# OVerdrive vs. Distortion vs. Clean boost



## gerald guerrero (Oct 3, 2006)

Whats the difference between all these? I am become confused. I guess I am looking for a clean overdrive to boost the front end of my Sound City 120 tube head, which is pretty clean. I dont want heavey distrortion. I would like a clean sound, but with more overdrive than what its got at lower volume.


----------



## Jeff Flowerday (Jan 23, 2006)

Clean boost fatten things up or pushes an amp into break if it's pretty close to breaking up already.

Overdrive will add some breakup at any volume. 

Distortion is balls out in most cases from the beginning.


But that said there are so many different levels of overdrive out there. Heavier like the Fulltone OCD and lighter like the Keely LTD.

The Keely LTD might be what you looking for.


----------



## megadan (Feb 5, 2006)

I played with my guitarists Blues Driver pedal for a while, and I really liked it. It seem to easily span the territory from boost to OD to distortion. It was a bit noisy, but it sounded great, and they're pretty easy to come by.


----------



## iggs (Apr 6, 2006)

gerald guerrero said:


> Whats the difference between all these? I am become confused. I guess I am looking for a clean overdrive to boost the front end of my Sound City 120 tube head, which is pretty clean. I dont want heavey distrortion. I would like a clean sound, but with more overdrive than what its got at lower volume.


Lines can be a bit blurred when it comes to distinguishing one from the other but the main difference would be how much clipping and/or distortion does the pedal has on it's own, and what type of sound it produces.

1) Boost: clean (transparent) boost is designed to do just that ... boost your original guitar signal with as little coloration as possible, if turned up high, it can drive your amp into it's natural overdrive (saturation) without drastically altering or coloring your original sound. However, the amount of overdrive in this case depends solely on your amps own sound and circuitry ... pushing a cascaded gain JCM800 will yeild much different gain levels then pushing a clean Sound City that may stay pretty clean even when pushed very hard at the input.

2) Overdrive: transparent or not, it's primary use is to push your amp into clipping (overdrive) much like a clean boost but most if not all OD pedals have some sort of a clipping/distortion or gain stage of their own and they will add some "dirt" to the sound ... some are more transparent then others and may have different EQ controls. The amount of "dirt" produced by the pedal itself may be sufficient for one's needs without pushing the amp into overdrive (saturation), however, most amp/pedal combos sound the best when the amp is driven hard and the pedal adds to the sound as opposed to relying solely on the pedal's own overdrive sound.
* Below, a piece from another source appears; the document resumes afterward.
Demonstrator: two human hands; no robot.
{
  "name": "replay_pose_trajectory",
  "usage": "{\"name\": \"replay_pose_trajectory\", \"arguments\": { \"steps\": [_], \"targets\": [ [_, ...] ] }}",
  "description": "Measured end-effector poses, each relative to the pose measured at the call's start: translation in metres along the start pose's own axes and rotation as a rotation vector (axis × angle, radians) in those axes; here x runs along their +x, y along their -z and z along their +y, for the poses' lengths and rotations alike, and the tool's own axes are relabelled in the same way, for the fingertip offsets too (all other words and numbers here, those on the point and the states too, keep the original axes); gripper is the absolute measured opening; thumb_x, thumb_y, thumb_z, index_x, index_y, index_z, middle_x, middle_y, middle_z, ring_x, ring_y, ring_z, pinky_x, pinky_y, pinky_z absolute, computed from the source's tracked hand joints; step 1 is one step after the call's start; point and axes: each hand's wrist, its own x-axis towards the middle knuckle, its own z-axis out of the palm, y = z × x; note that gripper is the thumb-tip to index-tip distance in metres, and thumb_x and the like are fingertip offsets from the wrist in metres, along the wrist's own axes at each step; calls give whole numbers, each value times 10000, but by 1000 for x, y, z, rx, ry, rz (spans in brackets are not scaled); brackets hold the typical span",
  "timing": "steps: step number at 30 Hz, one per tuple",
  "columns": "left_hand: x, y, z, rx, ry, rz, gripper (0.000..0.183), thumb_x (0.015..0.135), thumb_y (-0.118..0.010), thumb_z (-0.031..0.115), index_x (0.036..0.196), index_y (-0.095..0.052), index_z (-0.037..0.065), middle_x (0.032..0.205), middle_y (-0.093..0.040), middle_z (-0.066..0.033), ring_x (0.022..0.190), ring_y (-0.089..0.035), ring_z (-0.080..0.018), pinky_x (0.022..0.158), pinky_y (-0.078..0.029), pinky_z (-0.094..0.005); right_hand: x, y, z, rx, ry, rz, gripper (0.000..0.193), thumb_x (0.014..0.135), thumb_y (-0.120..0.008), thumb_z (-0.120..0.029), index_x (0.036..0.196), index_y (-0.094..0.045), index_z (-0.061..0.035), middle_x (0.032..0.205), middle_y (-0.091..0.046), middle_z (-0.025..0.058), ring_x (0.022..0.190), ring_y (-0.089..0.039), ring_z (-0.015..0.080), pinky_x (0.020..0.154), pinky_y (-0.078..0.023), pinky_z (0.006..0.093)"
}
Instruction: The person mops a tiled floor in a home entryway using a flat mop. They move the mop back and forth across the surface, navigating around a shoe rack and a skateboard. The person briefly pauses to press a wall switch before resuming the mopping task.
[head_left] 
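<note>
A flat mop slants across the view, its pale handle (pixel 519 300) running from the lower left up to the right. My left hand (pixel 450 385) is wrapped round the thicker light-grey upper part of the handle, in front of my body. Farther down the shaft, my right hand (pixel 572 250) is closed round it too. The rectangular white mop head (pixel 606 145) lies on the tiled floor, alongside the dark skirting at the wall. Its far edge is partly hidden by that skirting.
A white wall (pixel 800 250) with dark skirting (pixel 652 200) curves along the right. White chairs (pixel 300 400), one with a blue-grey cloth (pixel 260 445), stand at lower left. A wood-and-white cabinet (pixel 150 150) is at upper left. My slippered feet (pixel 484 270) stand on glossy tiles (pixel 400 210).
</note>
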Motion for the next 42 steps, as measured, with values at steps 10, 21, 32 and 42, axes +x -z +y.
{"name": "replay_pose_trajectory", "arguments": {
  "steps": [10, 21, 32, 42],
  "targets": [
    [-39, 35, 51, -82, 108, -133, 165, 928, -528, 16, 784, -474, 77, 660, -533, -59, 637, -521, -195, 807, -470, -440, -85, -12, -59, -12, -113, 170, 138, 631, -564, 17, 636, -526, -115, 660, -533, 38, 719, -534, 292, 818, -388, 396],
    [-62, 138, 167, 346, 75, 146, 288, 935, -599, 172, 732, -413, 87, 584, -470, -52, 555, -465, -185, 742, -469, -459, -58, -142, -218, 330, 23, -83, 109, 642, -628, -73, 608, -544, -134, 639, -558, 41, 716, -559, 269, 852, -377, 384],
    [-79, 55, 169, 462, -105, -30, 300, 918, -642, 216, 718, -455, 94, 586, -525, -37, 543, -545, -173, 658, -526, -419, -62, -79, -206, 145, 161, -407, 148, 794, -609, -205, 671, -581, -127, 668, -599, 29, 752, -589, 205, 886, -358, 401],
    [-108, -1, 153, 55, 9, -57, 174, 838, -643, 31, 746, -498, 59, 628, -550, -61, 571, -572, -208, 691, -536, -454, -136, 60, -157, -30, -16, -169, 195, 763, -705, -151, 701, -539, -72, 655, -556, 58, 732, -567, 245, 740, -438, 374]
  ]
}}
3) Distortion: similar to Overdrive but the amount of gain aka "dirt" available is generaly higher then with the Overdrive pedals. Their primary use is to provide most of the dirt while possibly pushing your amp into saturation if there is enough output level boost available. These pedals are generaly the least "transparent" and have a sound on their own so you have to find the one that serves your purpose the best.

Before you get any pedal you have to consider the application and your setup.
- what guitar will you use it with? High output humbucker or low output single coil?
- what amp and how much gain (pre-amp distortion) does the amp produce on it's own?
- what type of music? ... quite a bit of difference in getting a pedal for blues or metal.

It seems like you're looking for a med-higher gain overdrive with boost capability. Something like these may fit the bill:

SubDecay Liquid Sunshine or Stupid Box
Diamond Pedals J-Drive
Fulltone OCD
Xotic BB Preamp or AC Booster
MI Audio Blues Pro or Blue Boy
Lovepedal Eternity
HBE Power Screamer

... etc.


----------